Relays - the 5v relay module we use is "low signal on" which means the relays activate when they DON'T see 5v. That is why in the set up section of the Arduino code, all output pins are set to 1. And when activating they are set to 0 momentarily. In the Arduino programming 1 means put out 5v, and 0 means put out 0v.
Relays do not provide power, they simply make and/or break a circuit. This is where the second phone charging block, or other power source if you got solenoids with higher voltage, come in. The relays have 3 connections each. The center is the "common," this is the place you will bring the positive wire from your power source on all relays used for solenoids. The other 2 connections will have a line drawn, either connecting to the center, or not connecting to the center. This is the "normally closed" and "normally open" terminals. The positive wire from each solenoid will be connected to the "normally open" terminal. This means that when the relay is off, the circuit is broken, when the relay turns on, the circuit completes and voltage goes to your solenoid to activate.
How it works
The smart settings on the inkbird app is how the automation is actually controlled, all of the set up is detailed on the AutoBrewer page. What I'm going to detail here is exactly how all 3 of these components interact to brew a beer.
The inkbird smart automations handles all of the timing and activation. They can be set up to activate several different timers simultaneously using the same trigger by making several "if - than" automations. All of these are detailed in the programming section of the AutoBrewer build.

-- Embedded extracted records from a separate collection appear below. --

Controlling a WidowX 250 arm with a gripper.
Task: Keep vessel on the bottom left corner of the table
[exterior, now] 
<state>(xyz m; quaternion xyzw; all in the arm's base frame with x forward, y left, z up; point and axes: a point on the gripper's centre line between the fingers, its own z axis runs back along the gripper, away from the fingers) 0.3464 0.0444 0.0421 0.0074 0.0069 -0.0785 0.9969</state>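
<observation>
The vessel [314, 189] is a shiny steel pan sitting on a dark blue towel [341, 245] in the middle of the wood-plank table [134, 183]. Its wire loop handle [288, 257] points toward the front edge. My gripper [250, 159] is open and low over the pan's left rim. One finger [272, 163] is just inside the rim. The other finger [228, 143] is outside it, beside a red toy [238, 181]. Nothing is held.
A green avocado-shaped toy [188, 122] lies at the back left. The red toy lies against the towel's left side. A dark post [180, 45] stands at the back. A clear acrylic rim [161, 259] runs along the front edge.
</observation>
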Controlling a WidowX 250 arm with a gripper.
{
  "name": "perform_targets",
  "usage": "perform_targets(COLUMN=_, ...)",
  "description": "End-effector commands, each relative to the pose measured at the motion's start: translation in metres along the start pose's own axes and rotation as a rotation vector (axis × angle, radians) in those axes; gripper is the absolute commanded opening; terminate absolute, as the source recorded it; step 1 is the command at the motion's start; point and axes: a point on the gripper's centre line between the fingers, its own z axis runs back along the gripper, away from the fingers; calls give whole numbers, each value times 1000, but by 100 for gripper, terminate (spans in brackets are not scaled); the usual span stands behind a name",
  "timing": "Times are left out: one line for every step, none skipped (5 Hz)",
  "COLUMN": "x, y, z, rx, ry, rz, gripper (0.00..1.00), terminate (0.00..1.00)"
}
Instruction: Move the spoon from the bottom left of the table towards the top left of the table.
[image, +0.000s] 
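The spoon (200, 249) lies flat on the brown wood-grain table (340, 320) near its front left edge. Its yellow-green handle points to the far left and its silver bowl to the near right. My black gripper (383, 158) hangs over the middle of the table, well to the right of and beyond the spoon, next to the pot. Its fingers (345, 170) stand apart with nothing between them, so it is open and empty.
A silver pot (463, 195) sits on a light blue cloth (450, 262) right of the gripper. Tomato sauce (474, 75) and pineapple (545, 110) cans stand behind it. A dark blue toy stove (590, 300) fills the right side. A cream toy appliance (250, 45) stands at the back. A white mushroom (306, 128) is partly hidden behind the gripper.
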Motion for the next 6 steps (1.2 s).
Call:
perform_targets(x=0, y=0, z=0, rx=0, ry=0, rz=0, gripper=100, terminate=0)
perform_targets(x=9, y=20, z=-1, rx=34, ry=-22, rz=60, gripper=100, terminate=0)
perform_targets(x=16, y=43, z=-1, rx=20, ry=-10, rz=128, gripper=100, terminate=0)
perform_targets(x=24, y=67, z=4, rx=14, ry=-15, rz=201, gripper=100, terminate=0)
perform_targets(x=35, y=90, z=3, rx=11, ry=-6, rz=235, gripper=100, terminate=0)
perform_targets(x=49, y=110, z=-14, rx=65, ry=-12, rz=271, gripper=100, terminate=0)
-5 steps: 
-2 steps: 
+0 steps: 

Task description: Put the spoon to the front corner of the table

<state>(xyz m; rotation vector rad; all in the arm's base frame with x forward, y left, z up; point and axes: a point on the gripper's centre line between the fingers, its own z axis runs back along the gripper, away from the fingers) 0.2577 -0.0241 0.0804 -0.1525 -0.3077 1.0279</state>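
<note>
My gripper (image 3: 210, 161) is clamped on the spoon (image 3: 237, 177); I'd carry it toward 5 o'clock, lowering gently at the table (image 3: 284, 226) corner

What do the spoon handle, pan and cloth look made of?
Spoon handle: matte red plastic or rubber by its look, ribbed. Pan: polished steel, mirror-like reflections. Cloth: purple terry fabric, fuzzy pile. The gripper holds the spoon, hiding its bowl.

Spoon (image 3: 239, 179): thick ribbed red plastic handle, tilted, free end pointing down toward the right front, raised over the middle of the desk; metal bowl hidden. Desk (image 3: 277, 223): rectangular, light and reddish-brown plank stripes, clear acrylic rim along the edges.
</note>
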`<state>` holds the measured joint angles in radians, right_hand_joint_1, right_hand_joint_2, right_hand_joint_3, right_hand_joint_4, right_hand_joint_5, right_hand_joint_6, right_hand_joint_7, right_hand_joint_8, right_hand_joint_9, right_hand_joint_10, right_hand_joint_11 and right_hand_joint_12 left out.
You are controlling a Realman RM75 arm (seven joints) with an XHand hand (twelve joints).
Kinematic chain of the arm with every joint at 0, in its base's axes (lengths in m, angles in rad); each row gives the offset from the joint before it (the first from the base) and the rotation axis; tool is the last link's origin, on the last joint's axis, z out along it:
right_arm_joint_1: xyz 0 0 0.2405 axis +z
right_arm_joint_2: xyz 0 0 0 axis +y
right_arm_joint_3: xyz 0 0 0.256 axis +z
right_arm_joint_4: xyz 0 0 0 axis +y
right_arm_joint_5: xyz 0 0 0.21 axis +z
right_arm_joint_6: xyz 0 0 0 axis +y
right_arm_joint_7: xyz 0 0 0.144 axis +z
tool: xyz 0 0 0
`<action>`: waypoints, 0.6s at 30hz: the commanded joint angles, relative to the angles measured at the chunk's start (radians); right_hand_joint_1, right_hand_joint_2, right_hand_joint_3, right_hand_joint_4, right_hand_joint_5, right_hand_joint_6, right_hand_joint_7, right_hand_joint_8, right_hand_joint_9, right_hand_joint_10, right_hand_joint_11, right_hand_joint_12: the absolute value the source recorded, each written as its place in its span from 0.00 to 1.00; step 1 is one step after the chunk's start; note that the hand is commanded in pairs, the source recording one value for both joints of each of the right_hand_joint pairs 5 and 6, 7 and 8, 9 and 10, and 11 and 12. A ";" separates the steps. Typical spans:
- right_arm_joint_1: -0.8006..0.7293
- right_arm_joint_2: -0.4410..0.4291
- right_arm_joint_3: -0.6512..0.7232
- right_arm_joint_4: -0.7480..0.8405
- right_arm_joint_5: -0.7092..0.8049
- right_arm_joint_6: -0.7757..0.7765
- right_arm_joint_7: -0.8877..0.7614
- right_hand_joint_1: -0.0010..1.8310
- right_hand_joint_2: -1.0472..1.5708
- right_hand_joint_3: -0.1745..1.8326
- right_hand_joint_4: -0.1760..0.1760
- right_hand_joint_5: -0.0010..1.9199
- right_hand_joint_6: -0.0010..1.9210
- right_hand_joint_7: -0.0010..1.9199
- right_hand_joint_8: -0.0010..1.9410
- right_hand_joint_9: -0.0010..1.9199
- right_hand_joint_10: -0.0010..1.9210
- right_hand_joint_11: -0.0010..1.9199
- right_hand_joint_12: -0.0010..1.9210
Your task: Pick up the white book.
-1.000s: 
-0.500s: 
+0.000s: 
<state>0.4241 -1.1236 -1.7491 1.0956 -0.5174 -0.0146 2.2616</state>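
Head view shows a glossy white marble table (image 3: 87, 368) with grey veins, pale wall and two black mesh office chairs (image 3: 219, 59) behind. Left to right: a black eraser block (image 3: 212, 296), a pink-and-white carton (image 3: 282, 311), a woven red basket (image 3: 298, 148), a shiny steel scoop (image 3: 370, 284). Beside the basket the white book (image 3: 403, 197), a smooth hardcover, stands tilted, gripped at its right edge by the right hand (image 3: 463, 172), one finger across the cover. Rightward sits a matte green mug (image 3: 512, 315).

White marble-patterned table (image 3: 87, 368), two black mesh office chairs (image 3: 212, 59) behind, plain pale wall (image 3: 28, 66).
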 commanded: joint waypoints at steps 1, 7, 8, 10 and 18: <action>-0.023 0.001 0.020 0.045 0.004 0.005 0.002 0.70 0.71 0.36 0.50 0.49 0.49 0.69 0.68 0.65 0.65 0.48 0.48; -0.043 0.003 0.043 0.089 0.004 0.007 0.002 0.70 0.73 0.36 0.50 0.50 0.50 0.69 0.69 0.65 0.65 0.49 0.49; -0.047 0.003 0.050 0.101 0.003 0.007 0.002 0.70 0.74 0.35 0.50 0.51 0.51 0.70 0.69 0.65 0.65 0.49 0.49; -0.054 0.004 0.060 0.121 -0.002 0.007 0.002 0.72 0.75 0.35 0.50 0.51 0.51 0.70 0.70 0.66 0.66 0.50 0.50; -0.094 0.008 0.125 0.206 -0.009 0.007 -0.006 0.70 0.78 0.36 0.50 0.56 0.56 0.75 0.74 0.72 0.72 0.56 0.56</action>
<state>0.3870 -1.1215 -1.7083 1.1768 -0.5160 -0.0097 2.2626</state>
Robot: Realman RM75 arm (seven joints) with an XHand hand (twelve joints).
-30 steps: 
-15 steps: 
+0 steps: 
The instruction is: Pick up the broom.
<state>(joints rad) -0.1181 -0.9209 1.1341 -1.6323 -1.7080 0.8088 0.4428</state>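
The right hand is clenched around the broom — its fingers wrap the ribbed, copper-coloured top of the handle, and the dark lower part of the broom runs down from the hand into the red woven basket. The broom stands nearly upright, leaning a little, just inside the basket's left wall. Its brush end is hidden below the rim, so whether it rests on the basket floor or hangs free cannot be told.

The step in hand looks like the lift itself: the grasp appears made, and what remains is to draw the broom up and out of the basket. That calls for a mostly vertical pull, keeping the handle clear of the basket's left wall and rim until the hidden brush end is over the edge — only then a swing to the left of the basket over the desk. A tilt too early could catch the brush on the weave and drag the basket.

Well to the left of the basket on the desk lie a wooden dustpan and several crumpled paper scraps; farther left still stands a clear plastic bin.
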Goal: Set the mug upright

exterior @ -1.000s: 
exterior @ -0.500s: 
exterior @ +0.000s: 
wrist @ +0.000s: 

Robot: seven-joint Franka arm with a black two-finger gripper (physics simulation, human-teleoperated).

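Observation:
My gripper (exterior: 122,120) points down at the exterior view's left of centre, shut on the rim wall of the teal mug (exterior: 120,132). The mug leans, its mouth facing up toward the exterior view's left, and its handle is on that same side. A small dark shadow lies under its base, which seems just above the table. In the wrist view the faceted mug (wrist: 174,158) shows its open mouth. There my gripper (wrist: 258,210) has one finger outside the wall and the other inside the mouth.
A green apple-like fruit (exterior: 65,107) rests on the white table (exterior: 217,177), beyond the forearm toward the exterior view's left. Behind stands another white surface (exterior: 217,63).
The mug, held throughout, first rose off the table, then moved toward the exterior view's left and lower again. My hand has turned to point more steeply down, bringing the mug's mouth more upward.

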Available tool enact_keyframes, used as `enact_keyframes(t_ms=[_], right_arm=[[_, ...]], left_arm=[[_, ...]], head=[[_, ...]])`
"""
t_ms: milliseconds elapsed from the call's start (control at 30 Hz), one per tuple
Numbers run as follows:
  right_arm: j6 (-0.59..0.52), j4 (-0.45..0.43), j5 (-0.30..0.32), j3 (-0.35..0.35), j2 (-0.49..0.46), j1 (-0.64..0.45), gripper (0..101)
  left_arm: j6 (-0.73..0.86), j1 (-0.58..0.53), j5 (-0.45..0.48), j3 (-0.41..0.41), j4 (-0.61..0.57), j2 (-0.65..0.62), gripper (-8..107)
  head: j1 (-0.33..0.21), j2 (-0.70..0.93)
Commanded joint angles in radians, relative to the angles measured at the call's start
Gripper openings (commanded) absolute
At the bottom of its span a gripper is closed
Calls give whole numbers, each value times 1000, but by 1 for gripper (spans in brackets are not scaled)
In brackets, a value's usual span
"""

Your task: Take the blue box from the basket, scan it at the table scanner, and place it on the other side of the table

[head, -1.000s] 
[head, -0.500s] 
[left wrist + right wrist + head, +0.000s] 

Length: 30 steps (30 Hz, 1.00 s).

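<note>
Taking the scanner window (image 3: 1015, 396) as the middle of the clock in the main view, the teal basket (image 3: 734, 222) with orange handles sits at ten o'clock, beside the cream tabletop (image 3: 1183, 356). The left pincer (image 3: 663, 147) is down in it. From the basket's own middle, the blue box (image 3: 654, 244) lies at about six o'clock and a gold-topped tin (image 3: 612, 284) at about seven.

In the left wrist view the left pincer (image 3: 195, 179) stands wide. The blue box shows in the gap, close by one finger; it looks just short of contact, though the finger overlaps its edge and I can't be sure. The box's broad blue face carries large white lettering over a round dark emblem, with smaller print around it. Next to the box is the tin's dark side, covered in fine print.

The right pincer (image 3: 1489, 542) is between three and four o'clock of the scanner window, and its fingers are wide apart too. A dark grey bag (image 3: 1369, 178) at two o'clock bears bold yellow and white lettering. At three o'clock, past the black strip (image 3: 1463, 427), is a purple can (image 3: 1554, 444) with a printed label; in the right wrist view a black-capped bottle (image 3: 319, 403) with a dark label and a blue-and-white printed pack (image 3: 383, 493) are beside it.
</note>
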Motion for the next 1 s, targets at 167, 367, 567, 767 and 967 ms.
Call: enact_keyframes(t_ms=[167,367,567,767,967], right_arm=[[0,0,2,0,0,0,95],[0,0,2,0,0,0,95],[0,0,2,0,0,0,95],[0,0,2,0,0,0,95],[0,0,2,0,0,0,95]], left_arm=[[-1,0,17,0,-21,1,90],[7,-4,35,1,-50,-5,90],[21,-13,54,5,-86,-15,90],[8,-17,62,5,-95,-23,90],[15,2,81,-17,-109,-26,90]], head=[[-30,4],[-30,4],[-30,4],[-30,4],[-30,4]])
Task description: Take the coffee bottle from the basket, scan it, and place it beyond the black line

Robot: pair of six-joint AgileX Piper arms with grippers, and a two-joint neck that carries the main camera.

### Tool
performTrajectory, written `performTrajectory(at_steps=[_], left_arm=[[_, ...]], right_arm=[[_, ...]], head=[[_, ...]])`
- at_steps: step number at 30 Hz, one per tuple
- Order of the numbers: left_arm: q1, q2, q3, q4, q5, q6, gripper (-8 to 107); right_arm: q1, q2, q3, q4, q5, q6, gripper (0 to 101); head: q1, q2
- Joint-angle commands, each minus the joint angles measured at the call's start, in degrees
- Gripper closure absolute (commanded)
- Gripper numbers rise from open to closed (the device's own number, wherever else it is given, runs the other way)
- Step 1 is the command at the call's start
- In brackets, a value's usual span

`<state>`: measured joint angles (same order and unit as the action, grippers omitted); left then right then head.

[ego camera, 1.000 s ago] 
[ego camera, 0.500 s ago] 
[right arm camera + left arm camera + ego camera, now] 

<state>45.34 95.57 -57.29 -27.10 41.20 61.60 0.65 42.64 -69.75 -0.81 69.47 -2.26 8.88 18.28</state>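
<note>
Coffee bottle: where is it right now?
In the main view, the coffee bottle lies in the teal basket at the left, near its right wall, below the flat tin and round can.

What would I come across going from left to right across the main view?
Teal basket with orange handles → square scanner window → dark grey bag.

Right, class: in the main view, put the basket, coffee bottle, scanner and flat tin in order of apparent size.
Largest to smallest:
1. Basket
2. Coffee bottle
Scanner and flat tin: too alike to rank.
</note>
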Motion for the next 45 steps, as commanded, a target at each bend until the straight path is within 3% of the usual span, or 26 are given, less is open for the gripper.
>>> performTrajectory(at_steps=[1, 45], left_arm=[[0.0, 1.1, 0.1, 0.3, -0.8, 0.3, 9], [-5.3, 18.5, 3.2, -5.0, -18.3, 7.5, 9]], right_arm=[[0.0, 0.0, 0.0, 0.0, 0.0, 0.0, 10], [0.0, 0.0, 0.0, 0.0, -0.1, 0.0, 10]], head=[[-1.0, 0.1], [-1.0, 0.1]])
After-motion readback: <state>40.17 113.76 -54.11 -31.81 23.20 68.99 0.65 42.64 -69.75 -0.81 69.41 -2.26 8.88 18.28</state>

The whole brewing sequence starts with a 1 hour timer (to however long you want, I had it mash for 6 hours once when I set up at 10pm and wanted it finished at 9am, literally brewing a beer in my sleep)
After the 1 hour timer is up, sensor 2 is set to 212 for 2 seconds, and then back to -40. This momentarily turns on the heating plug, which sends 5v to the Arduino, signaling it to activate pins 3 and 4 which activates the hoist and pulls the bag out. It lifts for 5 seconds, enough to get the bag above the water level but not so much that it could splash everywhere. Now sensor 1 setting temperature changes to 212, and the kettle starts to heat for the boil.
After this the inkbird app looks at the wort temperature reading from sensor 1. When the wort is reading "greater than 190" on sensor 1, the app tells sensor 2 to signal the Arduino (set the temperature to 212 for 2 seconds again) this causes the Arduino to do the next thing, in this case raise the bag the rest of the way out. By now most of the wort has drained and splashing is much less likely.
The app continues to monitor the current temperature on sensor 1, and when it reaches greater than 193 it tells sensor 2 to signal the Arduino again. The next line of code activates pin 5, which releases the fermcap injector.
The app continues to monitor the current temperature on sensor 1, and when it reaches greater than 205 (the temperature my system starts to boil, yours may vary) it tells sensor 2 to signal the Arduino, in this case it activates the "60 minute addition" which drops the first hop scoop.
At this point all other automations activate all at the same time when the current temperature on sensor 1 reaches greater than 205, these include 60 minute timer and all incremental additions you selected.
Each addition is a separate automation on the app, and each has it's own delay timer. If your boil is 60 minutes, and you want a 45 minute addition, that delay timer will be 15 minutes.
30 minutes addition? 30 minute delay
15 minute addition? 45 minute delay
And so on.
Once the 1 hour delay on the "60 minute timer" reaches 0, that automation tells sensor 1 to set its target temperature to 68, this ends the boil, turns off the heating coil in the kettle and turns on the glycol pump.
All that's left is for you to transfer to your fermenter.